==== WORKING DATA

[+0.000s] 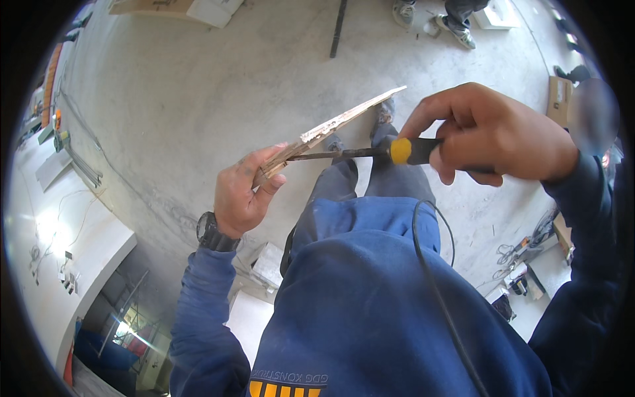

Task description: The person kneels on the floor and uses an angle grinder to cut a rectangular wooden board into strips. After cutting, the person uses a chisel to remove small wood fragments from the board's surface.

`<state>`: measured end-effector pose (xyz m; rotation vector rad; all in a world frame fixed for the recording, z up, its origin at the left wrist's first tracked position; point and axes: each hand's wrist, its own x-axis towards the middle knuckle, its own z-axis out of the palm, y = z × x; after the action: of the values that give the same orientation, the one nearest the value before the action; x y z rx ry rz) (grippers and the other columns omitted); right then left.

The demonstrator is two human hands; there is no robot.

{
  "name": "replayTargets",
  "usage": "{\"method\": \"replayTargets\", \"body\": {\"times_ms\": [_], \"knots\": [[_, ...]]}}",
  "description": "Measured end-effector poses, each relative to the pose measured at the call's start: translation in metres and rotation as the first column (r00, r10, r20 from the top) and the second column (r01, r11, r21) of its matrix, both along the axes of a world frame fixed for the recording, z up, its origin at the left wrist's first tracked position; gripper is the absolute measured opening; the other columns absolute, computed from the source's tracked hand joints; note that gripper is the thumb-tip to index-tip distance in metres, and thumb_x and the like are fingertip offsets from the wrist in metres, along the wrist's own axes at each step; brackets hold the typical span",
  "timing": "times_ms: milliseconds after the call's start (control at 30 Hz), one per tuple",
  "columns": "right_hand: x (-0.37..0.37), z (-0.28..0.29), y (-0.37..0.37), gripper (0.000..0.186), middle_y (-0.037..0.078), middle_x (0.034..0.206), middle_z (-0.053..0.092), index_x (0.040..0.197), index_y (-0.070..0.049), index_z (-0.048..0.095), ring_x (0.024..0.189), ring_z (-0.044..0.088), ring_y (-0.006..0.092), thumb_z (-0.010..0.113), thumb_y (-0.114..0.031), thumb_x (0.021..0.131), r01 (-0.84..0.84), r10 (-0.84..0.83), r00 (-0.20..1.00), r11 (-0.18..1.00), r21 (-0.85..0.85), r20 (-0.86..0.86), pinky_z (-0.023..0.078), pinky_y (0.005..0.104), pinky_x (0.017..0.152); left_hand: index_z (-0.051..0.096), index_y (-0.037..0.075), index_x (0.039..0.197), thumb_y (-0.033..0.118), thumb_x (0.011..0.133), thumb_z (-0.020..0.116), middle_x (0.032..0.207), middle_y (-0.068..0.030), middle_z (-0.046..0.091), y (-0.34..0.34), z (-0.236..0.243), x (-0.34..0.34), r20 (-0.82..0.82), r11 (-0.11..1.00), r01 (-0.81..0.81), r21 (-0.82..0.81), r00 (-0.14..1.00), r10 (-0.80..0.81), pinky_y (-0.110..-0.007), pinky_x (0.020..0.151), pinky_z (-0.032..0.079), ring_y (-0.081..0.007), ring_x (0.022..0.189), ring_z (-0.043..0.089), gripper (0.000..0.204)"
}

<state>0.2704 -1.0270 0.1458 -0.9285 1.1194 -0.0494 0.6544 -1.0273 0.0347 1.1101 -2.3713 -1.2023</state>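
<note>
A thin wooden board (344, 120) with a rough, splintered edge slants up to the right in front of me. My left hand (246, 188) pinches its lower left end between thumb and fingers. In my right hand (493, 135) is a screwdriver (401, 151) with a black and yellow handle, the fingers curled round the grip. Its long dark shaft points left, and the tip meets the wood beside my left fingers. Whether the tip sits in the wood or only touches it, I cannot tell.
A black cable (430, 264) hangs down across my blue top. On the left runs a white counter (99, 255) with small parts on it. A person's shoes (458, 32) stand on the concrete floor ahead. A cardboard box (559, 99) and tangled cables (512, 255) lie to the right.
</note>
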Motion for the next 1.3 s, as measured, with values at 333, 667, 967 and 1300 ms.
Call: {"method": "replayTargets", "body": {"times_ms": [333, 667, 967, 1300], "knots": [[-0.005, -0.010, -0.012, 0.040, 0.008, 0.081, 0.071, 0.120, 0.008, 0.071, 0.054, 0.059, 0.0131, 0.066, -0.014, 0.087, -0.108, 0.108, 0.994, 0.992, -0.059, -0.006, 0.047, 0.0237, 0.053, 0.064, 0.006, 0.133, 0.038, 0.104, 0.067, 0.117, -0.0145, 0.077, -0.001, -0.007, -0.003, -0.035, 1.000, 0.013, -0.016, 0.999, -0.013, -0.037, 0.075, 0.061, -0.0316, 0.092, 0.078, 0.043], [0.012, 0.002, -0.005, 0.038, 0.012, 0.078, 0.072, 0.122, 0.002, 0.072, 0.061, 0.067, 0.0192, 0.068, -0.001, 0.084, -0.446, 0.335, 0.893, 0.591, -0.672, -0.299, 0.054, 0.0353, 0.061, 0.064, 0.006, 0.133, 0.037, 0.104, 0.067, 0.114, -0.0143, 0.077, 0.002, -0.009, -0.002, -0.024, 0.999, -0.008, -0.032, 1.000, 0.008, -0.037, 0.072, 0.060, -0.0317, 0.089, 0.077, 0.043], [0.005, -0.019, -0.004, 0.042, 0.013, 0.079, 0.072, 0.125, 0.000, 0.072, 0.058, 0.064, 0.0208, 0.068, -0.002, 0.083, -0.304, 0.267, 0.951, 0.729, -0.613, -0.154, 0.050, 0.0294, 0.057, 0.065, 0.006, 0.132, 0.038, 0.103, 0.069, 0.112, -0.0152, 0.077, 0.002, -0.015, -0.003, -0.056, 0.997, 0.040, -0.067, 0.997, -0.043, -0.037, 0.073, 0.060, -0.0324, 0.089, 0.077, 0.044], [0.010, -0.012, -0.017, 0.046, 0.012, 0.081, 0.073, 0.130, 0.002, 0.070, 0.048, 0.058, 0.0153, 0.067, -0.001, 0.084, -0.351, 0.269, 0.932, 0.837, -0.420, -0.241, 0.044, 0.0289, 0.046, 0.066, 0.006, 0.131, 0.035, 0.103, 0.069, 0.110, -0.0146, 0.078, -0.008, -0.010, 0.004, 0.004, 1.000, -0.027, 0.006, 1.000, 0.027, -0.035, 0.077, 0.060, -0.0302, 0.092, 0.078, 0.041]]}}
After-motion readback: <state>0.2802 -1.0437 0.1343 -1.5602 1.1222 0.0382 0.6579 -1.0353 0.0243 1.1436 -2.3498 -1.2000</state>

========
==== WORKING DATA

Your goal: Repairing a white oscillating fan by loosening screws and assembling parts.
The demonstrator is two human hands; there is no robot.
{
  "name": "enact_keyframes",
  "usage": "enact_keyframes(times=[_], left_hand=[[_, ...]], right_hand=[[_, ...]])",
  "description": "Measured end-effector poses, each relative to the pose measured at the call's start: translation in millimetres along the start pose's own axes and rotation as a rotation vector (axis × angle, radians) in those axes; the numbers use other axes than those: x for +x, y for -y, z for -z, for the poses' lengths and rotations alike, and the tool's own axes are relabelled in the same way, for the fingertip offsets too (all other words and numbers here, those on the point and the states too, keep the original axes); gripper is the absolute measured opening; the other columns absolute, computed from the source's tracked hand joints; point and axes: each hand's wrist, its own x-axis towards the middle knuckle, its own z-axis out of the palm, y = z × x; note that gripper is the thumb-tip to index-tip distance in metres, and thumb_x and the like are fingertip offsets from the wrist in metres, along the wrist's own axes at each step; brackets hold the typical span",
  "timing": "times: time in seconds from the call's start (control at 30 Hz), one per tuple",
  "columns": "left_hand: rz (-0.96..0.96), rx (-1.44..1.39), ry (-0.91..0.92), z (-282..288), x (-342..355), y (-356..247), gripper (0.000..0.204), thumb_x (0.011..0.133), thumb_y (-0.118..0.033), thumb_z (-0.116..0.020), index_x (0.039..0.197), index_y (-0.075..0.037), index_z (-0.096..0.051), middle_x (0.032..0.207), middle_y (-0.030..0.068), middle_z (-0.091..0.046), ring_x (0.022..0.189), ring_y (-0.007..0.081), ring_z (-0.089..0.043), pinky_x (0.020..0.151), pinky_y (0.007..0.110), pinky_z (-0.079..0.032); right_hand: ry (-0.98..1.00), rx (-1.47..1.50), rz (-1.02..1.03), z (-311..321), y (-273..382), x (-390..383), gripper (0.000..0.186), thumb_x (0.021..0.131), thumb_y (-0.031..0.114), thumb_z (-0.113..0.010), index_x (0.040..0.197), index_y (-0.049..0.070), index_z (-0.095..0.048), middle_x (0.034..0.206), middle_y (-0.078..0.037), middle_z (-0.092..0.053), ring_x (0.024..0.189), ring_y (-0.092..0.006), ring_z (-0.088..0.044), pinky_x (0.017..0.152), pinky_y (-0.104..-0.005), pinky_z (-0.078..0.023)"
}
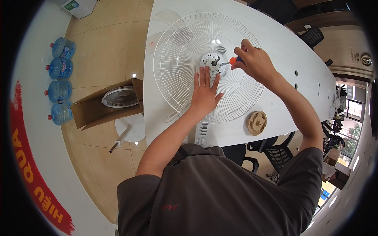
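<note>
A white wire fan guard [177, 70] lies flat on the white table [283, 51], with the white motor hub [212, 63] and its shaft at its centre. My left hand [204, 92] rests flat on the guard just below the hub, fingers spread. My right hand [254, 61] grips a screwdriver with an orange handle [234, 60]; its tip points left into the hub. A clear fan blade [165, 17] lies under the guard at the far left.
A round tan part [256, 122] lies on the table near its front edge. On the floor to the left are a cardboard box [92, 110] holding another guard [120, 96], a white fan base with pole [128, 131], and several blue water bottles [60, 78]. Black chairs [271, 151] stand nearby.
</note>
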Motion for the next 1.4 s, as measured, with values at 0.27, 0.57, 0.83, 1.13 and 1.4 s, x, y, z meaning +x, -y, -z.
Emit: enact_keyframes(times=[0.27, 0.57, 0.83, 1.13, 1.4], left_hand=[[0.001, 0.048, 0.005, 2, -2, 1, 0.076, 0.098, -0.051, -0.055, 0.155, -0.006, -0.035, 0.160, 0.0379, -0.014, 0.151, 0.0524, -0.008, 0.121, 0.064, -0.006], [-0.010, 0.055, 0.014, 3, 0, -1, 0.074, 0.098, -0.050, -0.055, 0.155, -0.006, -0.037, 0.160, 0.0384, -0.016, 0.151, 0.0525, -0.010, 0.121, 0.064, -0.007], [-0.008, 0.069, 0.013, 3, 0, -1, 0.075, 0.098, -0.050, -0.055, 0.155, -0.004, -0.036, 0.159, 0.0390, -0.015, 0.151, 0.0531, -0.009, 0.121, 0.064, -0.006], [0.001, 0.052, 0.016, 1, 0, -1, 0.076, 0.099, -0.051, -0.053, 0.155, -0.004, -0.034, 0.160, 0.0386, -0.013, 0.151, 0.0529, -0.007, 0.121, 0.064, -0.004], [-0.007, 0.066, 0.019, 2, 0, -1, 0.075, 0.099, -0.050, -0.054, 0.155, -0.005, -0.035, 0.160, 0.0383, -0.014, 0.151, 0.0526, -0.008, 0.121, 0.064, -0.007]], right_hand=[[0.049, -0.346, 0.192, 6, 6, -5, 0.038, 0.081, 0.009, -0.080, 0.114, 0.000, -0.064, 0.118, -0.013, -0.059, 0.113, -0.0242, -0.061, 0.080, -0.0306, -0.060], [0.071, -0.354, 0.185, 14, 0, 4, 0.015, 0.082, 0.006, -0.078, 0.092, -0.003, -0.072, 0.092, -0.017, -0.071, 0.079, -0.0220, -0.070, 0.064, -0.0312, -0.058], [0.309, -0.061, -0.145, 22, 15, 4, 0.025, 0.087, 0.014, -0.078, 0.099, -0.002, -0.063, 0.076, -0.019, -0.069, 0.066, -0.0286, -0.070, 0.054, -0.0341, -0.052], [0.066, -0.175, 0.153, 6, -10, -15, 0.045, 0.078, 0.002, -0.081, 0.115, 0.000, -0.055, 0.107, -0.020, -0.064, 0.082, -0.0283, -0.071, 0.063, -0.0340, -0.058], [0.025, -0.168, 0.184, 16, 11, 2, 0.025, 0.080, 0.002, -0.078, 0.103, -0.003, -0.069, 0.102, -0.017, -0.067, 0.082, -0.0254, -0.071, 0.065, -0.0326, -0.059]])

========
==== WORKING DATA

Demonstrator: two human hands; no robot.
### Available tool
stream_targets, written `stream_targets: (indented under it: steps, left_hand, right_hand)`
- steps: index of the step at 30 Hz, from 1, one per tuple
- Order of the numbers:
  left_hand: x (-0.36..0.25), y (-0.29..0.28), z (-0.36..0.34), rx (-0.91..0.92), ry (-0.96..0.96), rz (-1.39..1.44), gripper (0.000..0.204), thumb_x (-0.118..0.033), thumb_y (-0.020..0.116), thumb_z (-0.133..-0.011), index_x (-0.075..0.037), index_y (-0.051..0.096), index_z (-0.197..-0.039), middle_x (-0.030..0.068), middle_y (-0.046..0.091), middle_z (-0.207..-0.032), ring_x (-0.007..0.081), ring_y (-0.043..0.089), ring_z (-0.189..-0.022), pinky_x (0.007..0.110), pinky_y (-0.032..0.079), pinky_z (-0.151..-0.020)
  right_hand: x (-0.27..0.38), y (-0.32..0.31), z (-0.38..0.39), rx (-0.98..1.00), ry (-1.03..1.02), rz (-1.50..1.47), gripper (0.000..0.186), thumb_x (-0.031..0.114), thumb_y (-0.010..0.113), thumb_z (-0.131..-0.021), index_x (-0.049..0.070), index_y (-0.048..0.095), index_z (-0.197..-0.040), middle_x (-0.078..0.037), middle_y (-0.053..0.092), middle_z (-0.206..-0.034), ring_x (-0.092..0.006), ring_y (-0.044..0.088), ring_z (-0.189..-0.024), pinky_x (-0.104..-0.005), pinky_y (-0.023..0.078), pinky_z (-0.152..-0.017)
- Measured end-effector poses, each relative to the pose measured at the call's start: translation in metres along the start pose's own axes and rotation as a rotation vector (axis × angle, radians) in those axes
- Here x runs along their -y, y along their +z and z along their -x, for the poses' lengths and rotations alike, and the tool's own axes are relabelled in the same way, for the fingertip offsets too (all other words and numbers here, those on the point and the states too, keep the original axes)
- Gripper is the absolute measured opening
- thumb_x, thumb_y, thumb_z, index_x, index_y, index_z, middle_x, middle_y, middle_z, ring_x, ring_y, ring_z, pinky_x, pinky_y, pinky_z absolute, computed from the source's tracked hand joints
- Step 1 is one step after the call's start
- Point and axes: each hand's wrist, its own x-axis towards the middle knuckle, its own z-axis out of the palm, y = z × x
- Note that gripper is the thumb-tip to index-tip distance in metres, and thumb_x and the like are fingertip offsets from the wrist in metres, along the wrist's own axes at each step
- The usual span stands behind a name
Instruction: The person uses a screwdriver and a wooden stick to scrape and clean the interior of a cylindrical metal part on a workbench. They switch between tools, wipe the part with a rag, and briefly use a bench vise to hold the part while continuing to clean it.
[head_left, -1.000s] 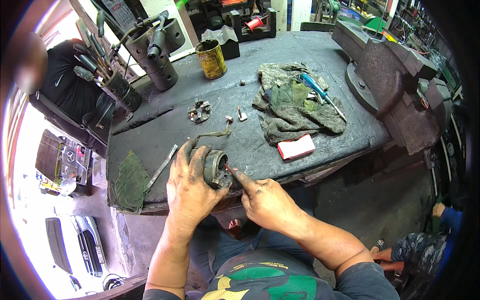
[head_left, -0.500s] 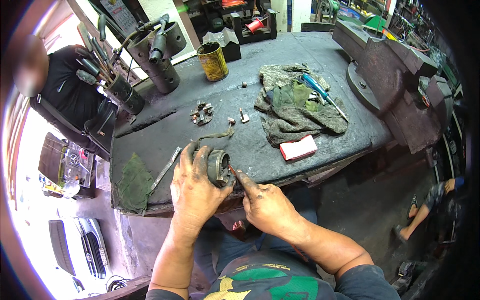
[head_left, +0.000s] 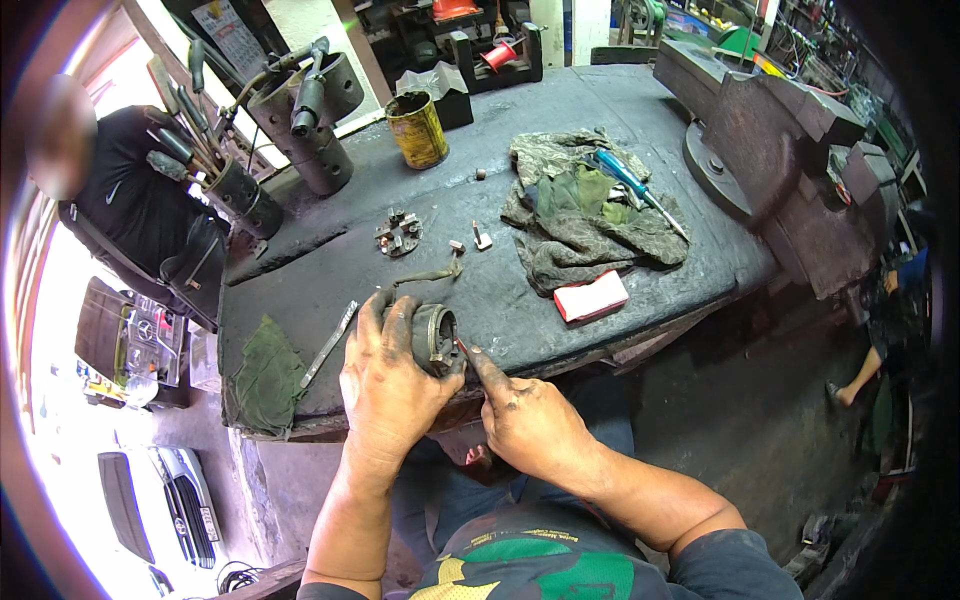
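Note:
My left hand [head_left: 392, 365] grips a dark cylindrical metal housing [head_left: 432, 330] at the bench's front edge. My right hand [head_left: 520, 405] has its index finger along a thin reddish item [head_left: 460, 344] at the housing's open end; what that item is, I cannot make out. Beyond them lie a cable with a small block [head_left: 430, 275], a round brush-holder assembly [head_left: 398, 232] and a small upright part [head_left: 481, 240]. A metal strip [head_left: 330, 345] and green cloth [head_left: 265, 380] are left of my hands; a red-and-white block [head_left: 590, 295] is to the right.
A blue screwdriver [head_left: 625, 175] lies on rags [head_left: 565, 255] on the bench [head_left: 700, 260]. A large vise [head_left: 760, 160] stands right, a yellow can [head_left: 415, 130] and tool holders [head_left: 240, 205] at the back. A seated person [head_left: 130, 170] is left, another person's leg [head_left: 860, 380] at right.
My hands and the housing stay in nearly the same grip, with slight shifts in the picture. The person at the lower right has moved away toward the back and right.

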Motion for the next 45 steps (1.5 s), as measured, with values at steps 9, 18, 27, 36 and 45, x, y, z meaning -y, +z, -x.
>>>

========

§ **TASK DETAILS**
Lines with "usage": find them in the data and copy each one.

§ **TASK RESULT**
  "usage": "{\"method\": \"replayTargets\", \"body\": {\"times_ms\": [_], \"knots\": [[_, ...]]}}",
  "usage": "enact_keyframes(times=[_], left_hand=[[_, ...]], right_hand=[[_, ...]])",

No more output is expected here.